Unfortunately some things remain the same:
  • My pooling is unchanged.  
  • My hr and bp have remained pretty at pretty much normal levels of abnormalness (I took multiple readings the week pre and post), though my fluctuations don't seem as extreme and my systolic pressure is generally higher.  My hr has been somewhat higher and I've been having more tachycardia.
  • Still having issues with heat intolerance, though I do think it has lessened a bit, in that I can do a little more than before even on a hot day and am recovering a little better.
So that's where I am now.  I'm enjoying and appreciating the improvements and not sweating (Ha! feel the irony) the things that haven't improved.  The IR who did my procedure said he was unable to open Jeff as much as he wanted so I was not expecting a panacea.  As I've said previously, I didn't go into this looking for a cure and I am aware that the research is in it's infancy and there is still controversy as to why this would cause any improvements, but I am happy to ride the wave, or go with the flow (love the play on words) as my best friend suggested.

Funny how a little bit of blood flow can make you feel a whole lot better.  Damn that brain and it's pesky need to drain.

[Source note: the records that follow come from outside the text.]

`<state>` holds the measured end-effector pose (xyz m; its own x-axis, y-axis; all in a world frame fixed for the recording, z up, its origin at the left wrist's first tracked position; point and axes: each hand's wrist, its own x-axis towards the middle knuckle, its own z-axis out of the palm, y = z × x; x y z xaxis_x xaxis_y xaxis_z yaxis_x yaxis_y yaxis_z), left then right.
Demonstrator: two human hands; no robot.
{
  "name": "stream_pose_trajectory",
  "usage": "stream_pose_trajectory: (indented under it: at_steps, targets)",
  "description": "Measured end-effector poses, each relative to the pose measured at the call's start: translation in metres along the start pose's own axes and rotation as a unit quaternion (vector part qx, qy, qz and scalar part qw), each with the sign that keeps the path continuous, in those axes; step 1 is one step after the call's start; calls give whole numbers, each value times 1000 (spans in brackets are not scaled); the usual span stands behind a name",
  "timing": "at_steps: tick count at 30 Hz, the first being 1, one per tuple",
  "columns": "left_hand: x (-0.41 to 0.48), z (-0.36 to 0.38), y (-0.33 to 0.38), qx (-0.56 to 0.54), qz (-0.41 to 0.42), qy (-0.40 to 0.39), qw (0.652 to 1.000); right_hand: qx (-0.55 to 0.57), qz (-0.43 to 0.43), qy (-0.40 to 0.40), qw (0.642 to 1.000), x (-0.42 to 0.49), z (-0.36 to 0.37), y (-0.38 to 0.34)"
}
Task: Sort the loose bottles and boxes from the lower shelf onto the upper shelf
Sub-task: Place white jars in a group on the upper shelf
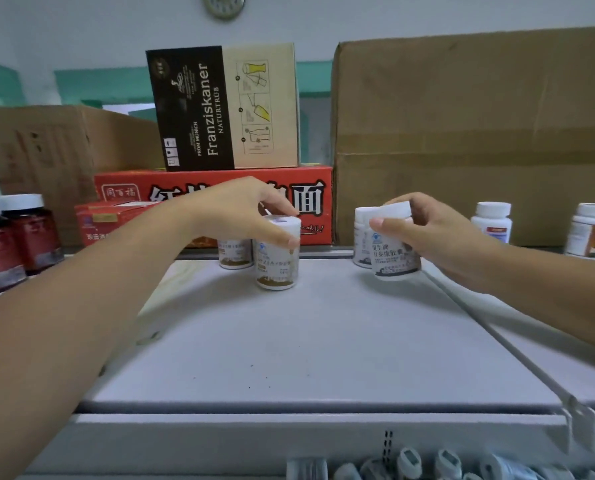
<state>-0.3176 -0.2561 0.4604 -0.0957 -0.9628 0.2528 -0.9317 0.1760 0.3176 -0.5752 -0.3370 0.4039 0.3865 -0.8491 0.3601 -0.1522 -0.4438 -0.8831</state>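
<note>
Gripping white bottles on the upper shelf [323, 341]: left hand [240, 209] brown-labelled bottle [278, 258], right hand [438, 233] grey-labelled bottle [393, 247].

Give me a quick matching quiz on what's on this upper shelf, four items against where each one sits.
Items:
1. brown-banded bottle
2. blue-printed bottle
3. dark red jars
4. beer carton

Places:
A. on top of the red box
B. far left of the shelf
C. under the left hand
D. tilted in the right hand

Pairs: 1-C, 2-D, 3-B, 4-A
</note>
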Motion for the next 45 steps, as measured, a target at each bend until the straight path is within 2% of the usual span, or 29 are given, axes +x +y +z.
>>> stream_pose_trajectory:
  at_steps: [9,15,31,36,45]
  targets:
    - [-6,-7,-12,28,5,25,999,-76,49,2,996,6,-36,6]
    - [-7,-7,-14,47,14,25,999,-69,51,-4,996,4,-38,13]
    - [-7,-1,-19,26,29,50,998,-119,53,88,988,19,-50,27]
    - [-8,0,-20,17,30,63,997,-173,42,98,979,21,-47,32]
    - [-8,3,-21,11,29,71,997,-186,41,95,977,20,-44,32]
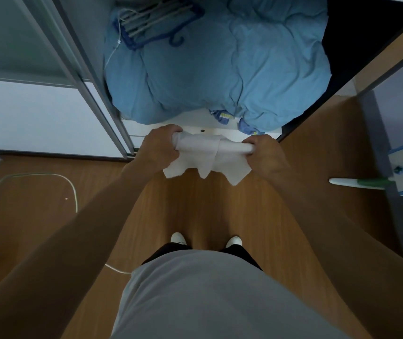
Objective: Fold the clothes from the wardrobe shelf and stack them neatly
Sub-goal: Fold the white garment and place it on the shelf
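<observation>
White cloth (199, 157) is hanging at frame centre, just in front of the shelf (220, 132) edge, stretched between both hands. Judged light, soft and limp: its lower edge is drooping in points, so the top corners are the best hold. Left hand (160, 146) and right hand (264, 152) are each curling fingers round a bunched top end. Blue duvet (220, 59) is filling the shelf behind.

**White garment held at the shelf edge**

I hold a small white soft fabric garment (203, 155) stretched between my left hand (157, 148) and right hand (264, 155). Its top edge is rolled inside my fists and its lower edge hangs in uneven points. It hangs just in front of the white wardrobe shelf (195, 127), where crumpled blue patterned clothes (222, 116) lie near the front lip.
</observation>
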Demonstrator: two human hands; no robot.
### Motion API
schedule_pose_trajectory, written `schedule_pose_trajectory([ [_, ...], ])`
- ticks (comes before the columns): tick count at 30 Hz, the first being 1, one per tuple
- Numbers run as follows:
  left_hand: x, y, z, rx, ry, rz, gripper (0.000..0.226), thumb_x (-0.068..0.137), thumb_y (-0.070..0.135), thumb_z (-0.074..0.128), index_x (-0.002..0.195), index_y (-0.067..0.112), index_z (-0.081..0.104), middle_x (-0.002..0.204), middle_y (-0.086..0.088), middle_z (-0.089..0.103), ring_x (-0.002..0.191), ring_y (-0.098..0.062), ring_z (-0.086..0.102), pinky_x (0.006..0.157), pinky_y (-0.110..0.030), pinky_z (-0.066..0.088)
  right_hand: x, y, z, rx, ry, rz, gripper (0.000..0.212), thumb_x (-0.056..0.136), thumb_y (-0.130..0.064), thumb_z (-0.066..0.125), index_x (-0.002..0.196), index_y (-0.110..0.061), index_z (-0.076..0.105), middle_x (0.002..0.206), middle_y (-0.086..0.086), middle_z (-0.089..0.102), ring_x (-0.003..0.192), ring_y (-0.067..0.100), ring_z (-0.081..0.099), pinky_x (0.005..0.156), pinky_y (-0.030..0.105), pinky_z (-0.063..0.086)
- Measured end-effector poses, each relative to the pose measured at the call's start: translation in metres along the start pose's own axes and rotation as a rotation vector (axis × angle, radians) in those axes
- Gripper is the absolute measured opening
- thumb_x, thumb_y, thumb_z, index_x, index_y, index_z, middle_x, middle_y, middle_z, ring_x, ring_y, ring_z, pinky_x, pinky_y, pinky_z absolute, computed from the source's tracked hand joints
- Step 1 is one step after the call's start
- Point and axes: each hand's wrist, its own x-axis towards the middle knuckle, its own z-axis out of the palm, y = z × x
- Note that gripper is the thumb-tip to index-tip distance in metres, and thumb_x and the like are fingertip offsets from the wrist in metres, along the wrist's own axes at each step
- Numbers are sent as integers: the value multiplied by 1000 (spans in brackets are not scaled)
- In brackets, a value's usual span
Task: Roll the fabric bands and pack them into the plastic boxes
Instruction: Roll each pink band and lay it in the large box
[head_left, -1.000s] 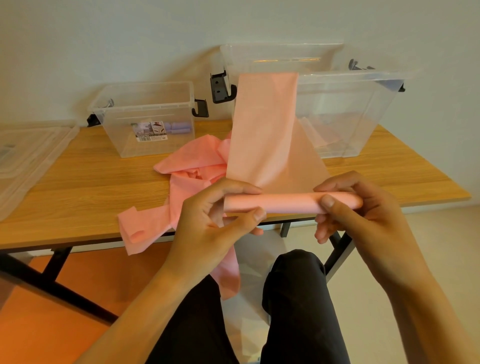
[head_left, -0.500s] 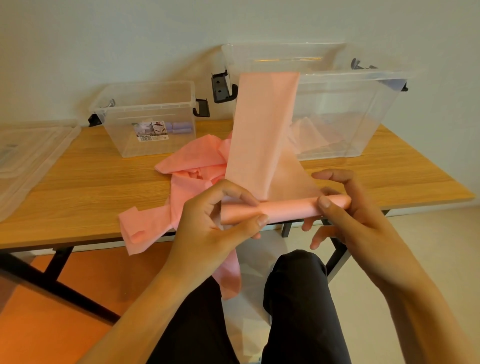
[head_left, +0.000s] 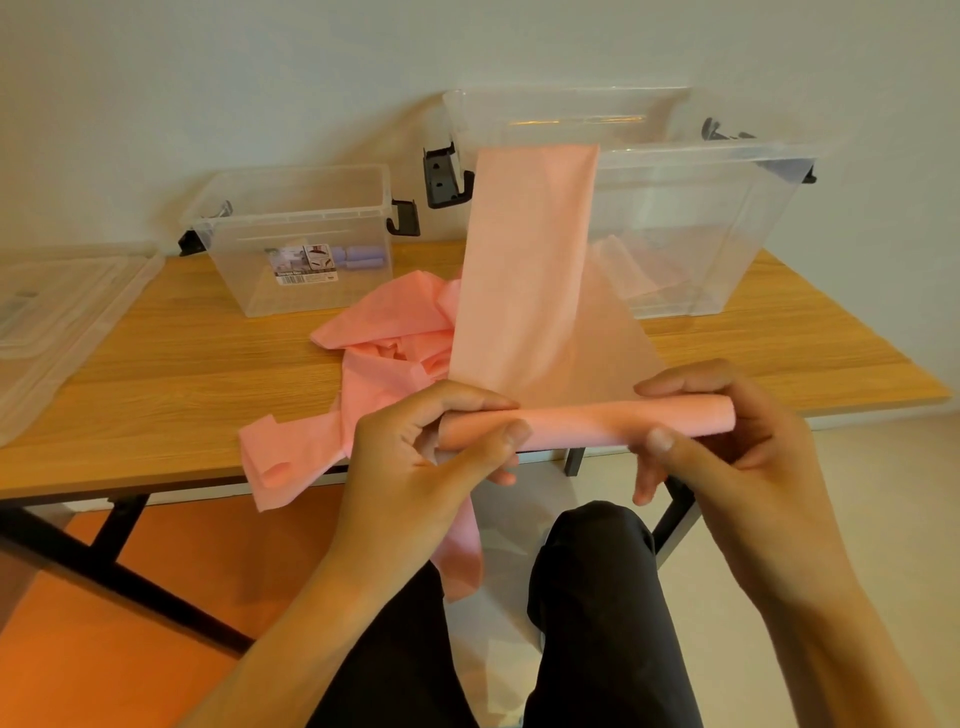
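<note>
While left hand (head_left: 415, 467) and right hand (head_left: 727, 457) pinch the band roll (head_left: 587, 423) off the desk (head_left: 182, 389) front edge, right fingers (head_left: 675, 382) now curl over it again.

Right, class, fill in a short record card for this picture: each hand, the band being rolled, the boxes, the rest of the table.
left hand: grips the pink roll's left end
right hand: grips its right end
pink roll: partly rolled, held level before the table edge
free tail: runs up to the large box's front rim
large box: lidless, back right
small box: lidless, back left, purple rolls inside
loose pink bands: heaped on the table, some hanging over its front edge
</note>
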Motion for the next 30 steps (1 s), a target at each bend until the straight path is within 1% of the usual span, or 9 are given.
schedule_pose_trajectory([
  [1, 0, 1, -1, -5, -6, 5, 17, 80, 10, 74, 97, 8, 75, 84, -3, 75, 68, -24, 73, 62, -27, 59, 0, -1, -1, 13, -14, 16, 28, 75, -27, 85, 98, -17, 73, 79, 10, 68, 59, 29, 64, 57, 30, 57],
  [3, 0, 4, -2, -27, -45, 8, 23, 79, 8, 74, 102, 11, 74, 90, -4, 75, 73, -23, 73, 61, -25, 59, 1, -3, -2, 11, 2, 30, 22, 73, -22, 80, 92, -13, 73, 76, 14, 68, 57, 30, 64, 56, 31, 57],
  [7, 4, 7, -3, 1, -117, 24, 27, 80, 6, 74, 107, 11, 73, 96, 1, 74, 81, -22, 73, 60, -26, 59, 7, -5, -3, -40, 56, 4, 26, 79, -28, 70, 82, -3, 67, 62, 12, 65, 49, 25, 60, 55, 27, 53],
  [12, 7, 9, -4, -3, -89, 2, 26, 80, 14, 71, 106, 9, 72, 95, 3, 73, 78, -22, 73, 58, -26, 58, 11, -3, 0, 0, 6, 63, 28, 82, -26, 69, 98, -2, 68, 79, 18, 69, 59, 30, 66, 56, 32, 58],
  [14, 6, 9, -5, -12, -100, -13, 26, 81, 15, 71, 107, 9, 71, 98, 3, 71, 81, -24, 74, 58, -27, 59, 10, 0, 0, 43, 15, 105, 32, 80, -28, 71, 98, -1, 68, 82, 21, 68, 61, 30, 66, 56, 32, 58],
  [21, 5, 2, -8, -10, -144, -35, 29, 80, 4, 74, 108, 10, 71, 99, -1, 72, 84, -25, 71, 60, -30, 59, 9, 0, -1, 28, 70, 167, 38, 79, -37, 68, 85, 0, 66, 62, 19, 64, 48, 26, 58, 53, 27, 53],
  [24, 6, -1, -8, -1, -133, -29, 24, 81, 7, 73, 105, 9, 71, 97, -4, 73, 88, -27, 72, 59, -30, 59, 8, -1, -2, 16, 41, 146, 31, 80, -37, 68, 89, -8, 69, 72, 17, 68, 53, 29, 62, 55, 29, 55],
  [26, 5, -1, -8, 13, -130, -26, 23, 82, 9, 72, 105, 8, 70, 97, -3, 74, 86, -25, 72, 59, -30, 59, 7, -2, -2, 28, 22, 123, 27, 77, -33, 72, 95, -13, 70, 83, 11, 70, 60, 31, 66, 54, 31, 56],
  [30, 5, 1, -7, 39, -110, -42, 24, 83, 15, 70, 106, 7, 69, 95, -2, 73, 79, -21, 73, 58, -29, 59, 6, -2, -3, 1, 19, 109, 28, 72, -19, 76, 97, -8, 69, 85, 11, 71, 60, 30, 67, 52, 30, 56],
])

I will be sending all the pre-post data to my IR and cardio, for their review.  I will also be pointing out to the IR that if he has more Bob patients, that he needs to up the drugs, thanks to our tendency to not feel the affects of anesthetics (we're lucky like that).  Why I didn't even think of this beforehand I'll never know, you'd think the fact that the local anesthetic barely worked (OW!) when I had my last arterial line would have stayed in my mind, but no brain fog won once more.   If I have to have this done again I'll be requesting enough drugs to knock out an elephant, and then some.  I will also be asking my IR for some pics so I can show you the new eunuch Jeff.

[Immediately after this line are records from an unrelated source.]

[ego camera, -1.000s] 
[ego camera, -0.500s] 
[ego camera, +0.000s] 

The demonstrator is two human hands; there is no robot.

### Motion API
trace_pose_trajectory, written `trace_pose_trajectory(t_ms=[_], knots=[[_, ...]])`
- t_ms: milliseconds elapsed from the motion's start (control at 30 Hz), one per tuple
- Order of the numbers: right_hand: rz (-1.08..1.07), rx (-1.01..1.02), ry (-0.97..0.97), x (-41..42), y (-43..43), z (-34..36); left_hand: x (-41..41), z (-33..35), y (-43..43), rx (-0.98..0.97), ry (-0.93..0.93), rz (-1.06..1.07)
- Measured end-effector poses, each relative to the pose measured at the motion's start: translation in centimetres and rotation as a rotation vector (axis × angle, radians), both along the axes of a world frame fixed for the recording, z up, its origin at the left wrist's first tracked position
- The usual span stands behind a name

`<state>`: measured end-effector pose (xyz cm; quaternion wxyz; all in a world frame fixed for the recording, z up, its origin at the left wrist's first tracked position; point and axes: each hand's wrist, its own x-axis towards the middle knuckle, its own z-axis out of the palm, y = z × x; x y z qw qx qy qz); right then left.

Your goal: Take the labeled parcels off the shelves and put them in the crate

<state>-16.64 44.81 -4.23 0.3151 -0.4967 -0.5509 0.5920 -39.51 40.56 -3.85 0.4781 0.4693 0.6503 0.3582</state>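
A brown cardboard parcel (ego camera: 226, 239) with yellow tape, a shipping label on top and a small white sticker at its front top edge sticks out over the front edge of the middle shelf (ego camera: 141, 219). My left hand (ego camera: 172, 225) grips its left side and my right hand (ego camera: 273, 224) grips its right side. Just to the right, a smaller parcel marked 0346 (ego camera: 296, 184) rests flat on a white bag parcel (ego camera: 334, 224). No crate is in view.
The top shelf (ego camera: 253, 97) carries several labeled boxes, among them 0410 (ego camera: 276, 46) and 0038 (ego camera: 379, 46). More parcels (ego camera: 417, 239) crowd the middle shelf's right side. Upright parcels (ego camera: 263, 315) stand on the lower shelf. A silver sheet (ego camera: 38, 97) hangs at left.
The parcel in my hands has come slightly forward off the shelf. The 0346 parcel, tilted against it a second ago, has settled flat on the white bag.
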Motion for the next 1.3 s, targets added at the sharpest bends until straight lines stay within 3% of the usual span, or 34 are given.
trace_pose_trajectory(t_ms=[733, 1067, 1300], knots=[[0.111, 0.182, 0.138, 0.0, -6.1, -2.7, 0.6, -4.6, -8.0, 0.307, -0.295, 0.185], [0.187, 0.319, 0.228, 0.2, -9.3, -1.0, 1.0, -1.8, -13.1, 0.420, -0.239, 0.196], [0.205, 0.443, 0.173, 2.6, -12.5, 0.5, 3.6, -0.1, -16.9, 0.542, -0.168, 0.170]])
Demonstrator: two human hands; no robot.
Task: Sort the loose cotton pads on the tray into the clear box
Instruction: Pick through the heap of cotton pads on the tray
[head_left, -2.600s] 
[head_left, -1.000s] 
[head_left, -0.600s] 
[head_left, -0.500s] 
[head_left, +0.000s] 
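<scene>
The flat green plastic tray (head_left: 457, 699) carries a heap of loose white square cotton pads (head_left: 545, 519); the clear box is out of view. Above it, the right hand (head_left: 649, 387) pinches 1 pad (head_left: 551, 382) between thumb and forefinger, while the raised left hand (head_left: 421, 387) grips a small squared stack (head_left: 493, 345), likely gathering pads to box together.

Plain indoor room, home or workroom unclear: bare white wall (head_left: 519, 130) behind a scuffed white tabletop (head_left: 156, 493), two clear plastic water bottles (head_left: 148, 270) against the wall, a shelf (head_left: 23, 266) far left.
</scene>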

So I will continue to feel up every piece of wood in my vicinity in the hope that I wont jinx myself by putting my improvements out into the ether.  Any additional wood touching anyone wishes to contribute will be more than welcomed.

The Un-puking Michelle :)

Knock on Wood, Amii Stewart (1979), what else could I play?

Saturday 20 November 2010

The view from my couch: Surrounded by furry love.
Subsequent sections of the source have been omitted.